Copy each line that contains the string "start", taking them from the material.

++++

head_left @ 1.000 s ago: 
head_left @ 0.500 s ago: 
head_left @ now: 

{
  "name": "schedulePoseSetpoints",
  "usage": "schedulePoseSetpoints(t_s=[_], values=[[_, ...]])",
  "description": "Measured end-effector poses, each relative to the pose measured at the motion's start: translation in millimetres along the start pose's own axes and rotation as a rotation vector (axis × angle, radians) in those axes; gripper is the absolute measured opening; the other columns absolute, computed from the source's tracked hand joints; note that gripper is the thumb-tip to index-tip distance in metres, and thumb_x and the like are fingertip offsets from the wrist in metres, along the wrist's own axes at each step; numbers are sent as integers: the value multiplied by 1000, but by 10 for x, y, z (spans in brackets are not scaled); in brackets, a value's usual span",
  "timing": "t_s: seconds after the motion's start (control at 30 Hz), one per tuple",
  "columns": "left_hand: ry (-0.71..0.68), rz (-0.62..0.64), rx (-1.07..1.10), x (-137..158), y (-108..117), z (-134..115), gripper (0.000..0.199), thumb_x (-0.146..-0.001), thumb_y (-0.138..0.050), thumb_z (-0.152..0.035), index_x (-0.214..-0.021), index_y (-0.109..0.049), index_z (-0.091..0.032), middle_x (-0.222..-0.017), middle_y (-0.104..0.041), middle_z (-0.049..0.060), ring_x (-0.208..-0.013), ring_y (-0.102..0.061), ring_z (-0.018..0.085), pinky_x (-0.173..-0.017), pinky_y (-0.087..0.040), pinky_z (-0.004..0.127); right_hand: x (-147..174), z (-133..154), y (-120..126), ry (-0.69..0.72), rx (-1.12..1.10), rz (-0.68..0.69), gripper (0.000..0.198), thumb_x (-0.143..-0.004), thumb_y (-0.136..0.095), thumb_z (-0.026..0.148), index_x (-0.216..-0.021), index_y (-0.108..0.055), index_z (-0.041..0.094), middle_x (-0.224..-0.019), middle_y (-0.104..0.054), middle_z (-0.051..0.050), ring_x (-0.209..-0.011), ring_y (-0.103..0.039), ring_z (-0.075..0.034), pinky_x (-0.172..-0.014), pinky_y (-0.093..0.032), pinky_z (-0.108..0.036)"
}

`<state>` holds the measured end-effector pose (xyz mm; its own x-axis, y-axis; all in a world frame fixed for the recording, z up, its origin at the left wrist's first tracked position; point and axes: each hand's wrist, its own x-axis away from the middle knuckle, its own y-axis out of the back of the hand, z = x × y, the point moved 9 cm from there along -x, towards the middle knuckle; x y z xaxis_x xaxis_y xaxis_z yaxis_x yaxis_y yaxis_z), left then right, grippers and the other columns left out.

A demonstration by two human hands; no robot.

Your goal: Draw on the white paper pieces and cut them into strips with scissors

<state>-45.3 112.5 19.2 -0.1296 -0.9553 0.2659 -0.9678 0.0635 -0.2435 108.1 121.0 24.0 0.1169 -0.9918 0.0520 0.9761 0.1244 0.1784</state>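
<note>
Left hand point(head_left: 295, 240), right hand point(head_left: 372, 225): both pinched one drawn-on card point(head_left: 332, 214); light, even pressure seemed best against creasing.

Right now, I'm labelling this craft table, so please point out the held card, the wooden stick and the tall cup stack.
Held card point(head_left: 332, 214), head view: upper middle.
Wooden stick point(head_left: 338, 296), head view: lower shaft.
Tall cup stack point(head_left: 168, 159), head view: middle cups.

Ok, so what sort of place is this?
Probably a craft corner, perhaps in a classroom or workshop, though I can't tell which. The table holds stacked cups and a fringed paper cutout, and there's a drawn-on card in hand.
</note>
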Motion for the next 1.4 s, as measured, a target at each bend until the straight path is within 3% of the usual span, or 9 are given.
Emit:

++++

(Reply to the exercise)
  "description": "Measured end-effector poses, each relative to the pose measured at the motion's start: translation in millimetres along the start pose's own axes and rotation as a rotation vector (axis × angle, radians) in those axes; gripper is the absolute measured opening; the other columns absolute, computed from the source's tracked hand joints; note that gripper is the thumb-tip to index-tip distance in metres, and thumb_x and the like are fingertip offsets from the wrist in metres, along the wrist's own axes at each step; numbers are sent as integers: the value multiplied by 1000, but by 10 for x, y, z (spans in brackets are not scaled); in brackets, a value's usual span",
  "timing": "t_s: seconds after the motion's start (control at 30 Hz), one per tuple",

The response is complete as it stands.